Among US adults aged 18-29, 95% use YouTube. This makes Millennials and Gen Z the biggest users of YouTube by proportion. The full breakdown is as follows:

Age Proportion
18-29 95%
30-49 91%
50-64 83%
65+ 49%

That being said, the growth rate of users aged 55+ is approximately 80% higher than the overall user growth rate. And one ComScore study estimated that YouTube reaches up to 95% of those aged 55+ in a month, even though some may not be users.

Sources: Statista, Think with Google, Pew Research

YouTube Location Demographics

US adults living in urban areas are more likely to use YouTube. 84% of city-dwellers are users, dropping to 81% in suburbia and 74% in rural locations.

Sorted by country, India has the most YouTube users. The USA follows, with Brazil, Japan and Russia in third.

Sources: Pew Research, Global Media Insight

YouTube Income Demographics

In the USA, YouTube is most popular among high earners. 90% of those earning $75,000 or more say that they sometimes visit YouTube.

Among Americans with an income of $30,000-$49,999 income, 83% are Youtube users, and dropping to 79% among US adults with an income of between $50,000 and $74,999. That figure drops again for those earning under $30k, with 75% of this group using YouTube.

Source: Pew Research

YouTube user education level data

These statistics reveal a correlation between YouTube usage in the USA and higher levels of education.

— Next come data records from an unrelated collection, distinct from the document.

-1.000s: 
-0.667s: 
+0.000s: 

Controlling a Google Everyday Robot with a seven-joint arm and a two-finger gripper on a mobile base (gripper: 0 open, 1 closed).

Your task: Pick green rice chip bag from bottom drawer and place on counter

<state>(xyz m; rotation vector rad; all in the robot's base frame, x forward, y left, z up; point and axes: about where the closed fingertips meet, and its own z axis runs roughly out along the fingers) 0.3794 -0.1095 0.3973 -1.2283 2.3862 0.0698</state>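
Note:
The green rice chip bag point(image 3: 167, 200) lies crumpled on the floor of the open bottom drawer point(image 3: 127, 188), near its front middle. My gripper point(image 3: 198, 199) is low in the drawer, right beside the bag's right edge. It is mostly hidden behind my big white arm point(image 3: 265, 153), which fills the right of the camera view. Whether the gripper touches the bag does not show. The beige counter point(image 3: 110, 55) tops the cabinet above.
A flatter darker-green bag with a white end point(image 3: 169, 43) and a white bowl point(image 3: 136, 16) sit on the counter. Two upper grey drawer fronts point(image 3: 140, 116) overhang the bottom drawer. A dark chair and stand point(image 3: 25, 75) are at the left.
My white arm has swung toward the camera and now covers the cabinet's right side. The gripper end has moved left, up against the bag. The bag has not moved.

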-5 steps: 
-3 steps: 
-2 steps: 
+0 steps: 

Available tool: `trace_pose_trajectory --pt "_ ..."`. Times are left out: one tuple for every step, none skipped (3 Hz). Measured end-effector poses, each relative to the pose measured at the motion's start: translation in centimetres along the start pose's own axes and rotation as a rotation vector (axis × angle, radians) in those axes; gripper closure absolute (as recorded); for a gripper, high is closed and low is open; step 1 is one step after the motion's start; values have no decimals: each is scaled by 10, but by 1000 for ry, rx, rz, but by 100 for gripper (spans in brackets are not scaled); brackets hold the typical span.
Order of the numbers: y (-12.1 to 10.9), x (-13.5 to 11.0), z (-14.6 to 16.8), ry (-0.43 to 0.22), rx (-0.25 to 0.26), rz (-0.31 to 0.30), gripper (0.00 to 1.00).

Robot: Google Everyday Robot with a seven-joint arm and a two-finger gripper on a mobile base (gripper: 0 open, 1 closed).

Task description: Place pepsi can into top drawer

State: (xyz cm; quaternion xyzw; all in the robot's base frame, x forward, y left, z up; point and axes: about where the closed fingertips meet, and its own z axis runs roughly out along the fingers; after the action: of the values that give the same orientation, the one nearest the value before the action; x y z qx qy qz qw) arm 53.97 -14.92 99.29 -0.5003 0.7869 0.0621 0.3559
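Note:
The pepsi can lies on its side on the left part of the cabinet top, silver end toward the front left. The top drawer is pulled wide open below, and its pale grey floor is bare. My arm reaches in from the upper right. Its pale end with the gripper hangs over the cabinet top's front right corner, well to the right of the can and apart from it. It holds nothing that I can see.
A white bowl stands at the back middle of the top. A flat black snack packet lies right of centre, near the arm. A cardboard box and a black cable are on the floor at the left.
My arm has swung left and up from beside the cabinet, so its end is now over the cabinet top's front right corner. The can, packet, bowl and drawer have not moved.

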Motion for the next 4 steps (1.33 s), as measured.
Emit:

70% of adults with a high school education or less use the video-sharing platform. This rises to 86% for those with some college education. Among those with more than a college education, 89% use YouTube.

Source: Pew Research

YouTube usage by device

In YouTube’s early days, PCs and laptops were the only real viewing options. But the digital landscape has changed hugely since 2005. Smartphones and smart TVs have altered how people interact with the world – and with YouTube specifically.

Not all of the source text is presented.